Ce n’était pas Les Trois Grâces, mais Les Trois Grosses…

Jeanne se mordit la lèvre. Tant qu’il lui viendrait des réflexions aussi connes, elle ne serait pas une véritable magistrate. Alliée. Solidaire. Compréhensive. Elle avait toujours été cynique et son métier, malheureusement, n’avait rien arrangé.

Comme Nelly Barjac, Francesca menait deux existences, ou presque. La journée, elle travaillait dans l’atelier d’Isabelle Vioti, fabriquant des hommes préhistoriques plus vrais que nature. Le soir, elle sculptait des œuvres plus personnelles, dans un atelier dont on ignorait encore l’adresse. Quant à sa vie privée, elle ne paraissait pas palpitante.

Quel point commun avec Joachim ? Francesca était argentine. Joachim travaillait avec des ONG liées à l’Amérique latine. Existait-il une connexion ? S’étaient-ils rencontrés dans une ambassade à Paris ?

Jeanne posa les trois portraits devant elle. Les victimes se ressemblaient. Mais sans plus. Leur seul point commun était la surcharge pondérale. Elle avait lu récemment un livre sur le « coup de foudre criminel », qui déclenche chez le tueur l’envie de passer à l’acte. Généralement, c’est un détail, un trait chez la victime qui sert de détonateur. Mais les choses sont plus compliquées. Plusieurs autres conditions doivent être réunies. Des circonstances extérieures et intérieures. Alors, seulement, le flash se produit…

Jeanne se trouvait surtout confrontée à un dilemme. Le meurtrier avait-il choisi ces femmes pour leur apparence physique ou pour leur métier ? A chaque fois, l’environnement des victimes intéressait l’assassin. L’autisme. La fécondité. La préhistoire… Jeanne entendit de nouveau la voix de Taine : Il ne les choisit pas au hasard. Pas du tout. Il a un plan !

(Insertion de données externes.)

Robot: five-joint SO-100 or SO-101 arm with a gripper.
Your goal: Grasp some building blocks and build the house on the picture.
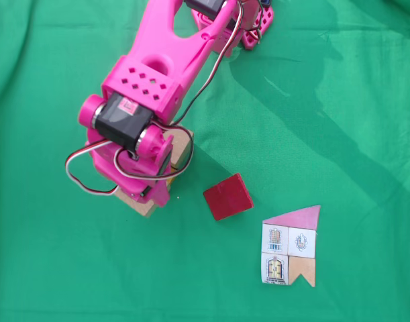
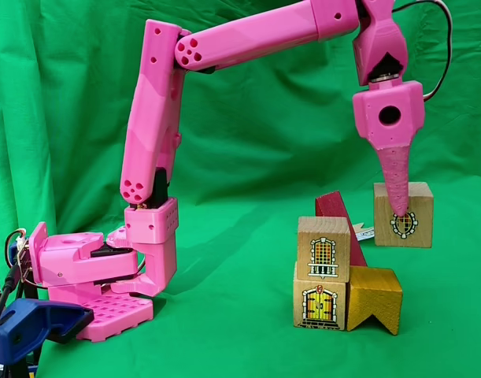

Elle réfléchit, encore une fois, au problème de la préméditation. L’organisation de ces crimes ne faisait aucun doute. Or Joachim tuait en état de crise et ne se souvenait pas de ces « trous noirs ». Qui effectuait les repérages ? Qui préparait le terrain ?

Son portable vibra. Instinctivement, Jeanne porta les yeux à sa montre. Presque 18 heures. Elle décrocha. Reischenbach.

— Où tu en es ?

— Je suis débarquée. Je n’ai récupéré ni l’enquête des meurtres, ni celle de l’incendie.

— Bienvenue au club. On vient de me retirer le dossier du cannibale. Repris par un autre groupe, plus proche du préfet. On parle d’une trentaine de flics affectés. Quant à la mort de Taine, les RG et l’IGS se sont jetés dessus comme la misère sur le monde.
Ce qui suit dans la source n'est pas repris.